Quello che evidenzia Ernesto Maria Ruffini è che l’Agenzia delle Entrate non subirà danni dall’eliminazione della proroga biennale dei termini di accertamenti.

I contribuenti però rischiano di restare soffocati dalla valanga di 8,5 milioni di atti in arrivo entro la fine del 2020. Ciò salvo che non intervenga un nuovo intervento del legislatore, peraltro richiamato dallo stesso Ruffini per evitare eventuali criticità nella legittima attività di controllo svolta dall’amministrazione finanziaria.

Controlli fiscali 2020: si riparte dal prossimo 1° giugno.
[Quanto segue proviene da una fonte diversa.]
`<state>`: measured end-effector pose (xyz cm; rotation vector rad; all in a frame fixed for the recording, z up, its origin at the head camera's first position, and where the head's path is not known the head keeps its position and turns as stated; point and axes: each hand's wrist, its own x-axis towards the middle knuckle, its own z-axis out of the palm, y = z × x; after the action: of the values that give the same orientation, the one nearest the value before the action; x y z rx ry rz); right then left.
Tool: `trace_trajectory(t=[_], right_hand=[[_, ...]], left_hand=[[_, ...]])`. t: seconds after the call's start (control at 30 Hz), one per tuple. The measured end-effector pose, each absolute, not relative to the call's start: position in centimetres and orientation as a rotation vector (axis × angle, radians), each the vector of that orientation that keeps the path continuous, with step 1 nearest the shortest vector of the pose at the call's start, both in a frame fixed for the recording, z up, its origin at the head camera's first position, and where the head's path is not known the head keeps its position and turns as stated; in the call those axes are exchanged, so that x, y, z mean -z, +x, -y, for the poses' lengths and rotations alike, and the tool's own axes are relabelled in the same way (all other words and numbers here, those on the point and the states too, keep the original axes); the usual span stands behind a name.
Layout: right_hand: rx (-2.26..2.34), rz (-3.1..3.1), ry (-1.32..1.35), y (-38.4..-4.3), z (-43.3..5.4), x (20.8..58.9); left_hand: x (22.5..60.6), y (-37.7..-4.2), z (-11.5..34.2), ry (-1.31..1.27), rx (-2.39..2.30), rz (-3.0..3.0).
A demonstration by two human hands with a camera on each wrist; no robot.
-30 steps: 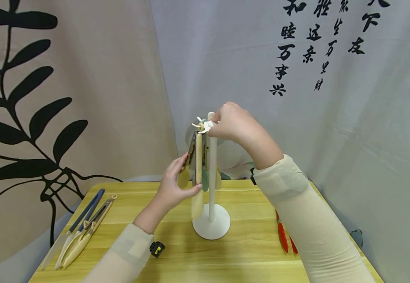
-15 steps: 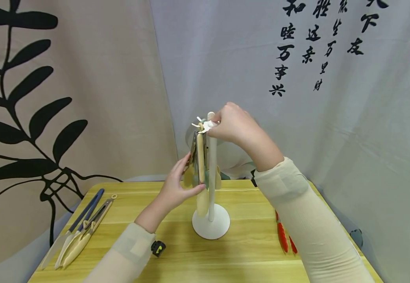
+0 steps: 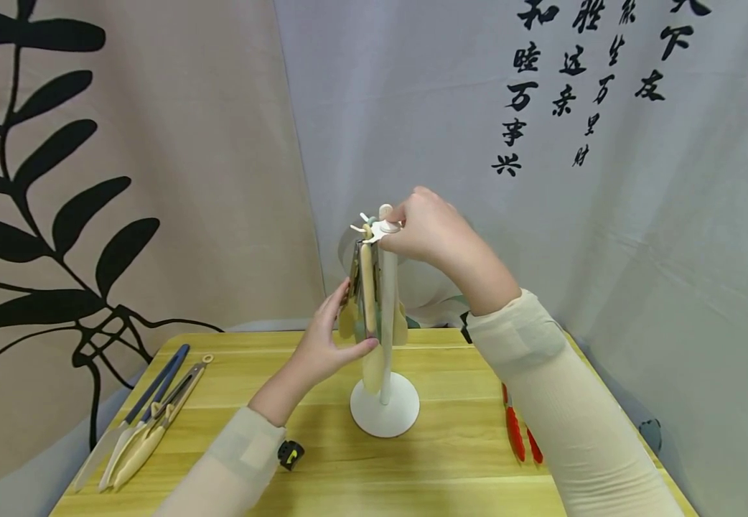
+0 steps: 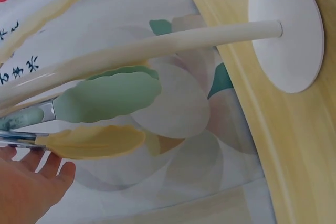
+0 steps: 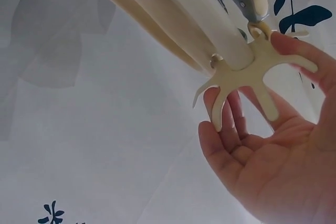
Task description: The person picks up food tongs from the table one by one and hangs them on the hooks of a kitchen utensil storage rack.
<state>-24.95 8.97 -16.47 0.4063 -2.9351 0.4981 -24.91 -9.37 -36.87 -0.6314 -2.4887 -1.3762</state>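
A white utensil stand point(image 3: 385, 402) with a round base holds several hanging tongs. From its hooked top point(image 5: 244, 74) hang yellow tongs point(image 3: 372, 377) and green tongs point(image 4: 107, 98). My right hand point(image 3: 428, 226) grips the hooked top, thumb and fingers among the prongs. My left hand point(image 3: 322, 345) lies against the yellow tongs, its extended thumb on the near side and its fairly straight fingers on the far side. In the left wrist view, its fingertips point(image 4: 52, 166) meet the metal part just behind the yellow head.
On the table's left lie blue-handled tongs point(image 3: 161, 388) and cream tongs point(image 3: 174, 413), side by side. Red tongs point(image 3: 515, 431) lie on the right, partly behind my right sleeve. Printed cloth point(image 3: 206, 158) hangs behind the wooden table point(image 3: 471, 438).
The yellow tongs have swung slightly right toward the pole, with my left hand moving along against them. My right hand stays on the hooked top; the base stays put.
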Motion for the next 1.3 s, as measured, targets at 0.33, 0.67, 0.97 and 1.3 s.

L’allarme dei commercialisti

L’audizione del direttore dell’Agenzia delle Entrate alla Camera di oggi ha prodotto la reazione delle associazioni sindacali dei commercialisti ANC ed ADC, le quali hanno diramato un comunicato ufficiale nella serata di oggi.

Apprezziamo molto - evidenziano i Presidenti ADC Maria Pia Nucera e ANC Marco Cuchel - le criticità che sono state espresse dal Direttore dell’Agenzia delle Entrate Ernesto Ruffini e facciamo nostra l’opportunità dallo stesso sostenuta che le diverse attività dell’Agenzia medesima ovvero liquidazione, accertamento, controllo e riscossione delle imposte siano tutte rimodulate nella loro tempistica, sulla base dei provvedimenti adottati dal Governo per dare sostegno alle famiglie e alle imprese nel fronteggiare le conseguenze economiche di questa emergenza.

Al Legislatore chiediamo, concludono i Presidenti Nucera e Cuchel, di agire con tempestività e fare in modo che lo scenario che si determinerà dal prossimo 1° giugno sia assolutamente scongiurato

L’obiettivo dei commercialisti è ovviamente quello di sensibilizzare il legislatore ad un rapido intervento che:

  • rafforzi le misure di contenimento del rischio economico già in parte previste dal Decreto Cura Italia;
  • e dall’altro lato consenta all’amministrazione finanziaria di espletare le legittime attività di controllo, ma rimodulandole in modo da evitare che queste diventino invasive e pericolose per le imprese, già in gravissima difficoltà a causa dell’emergenza sanitaria.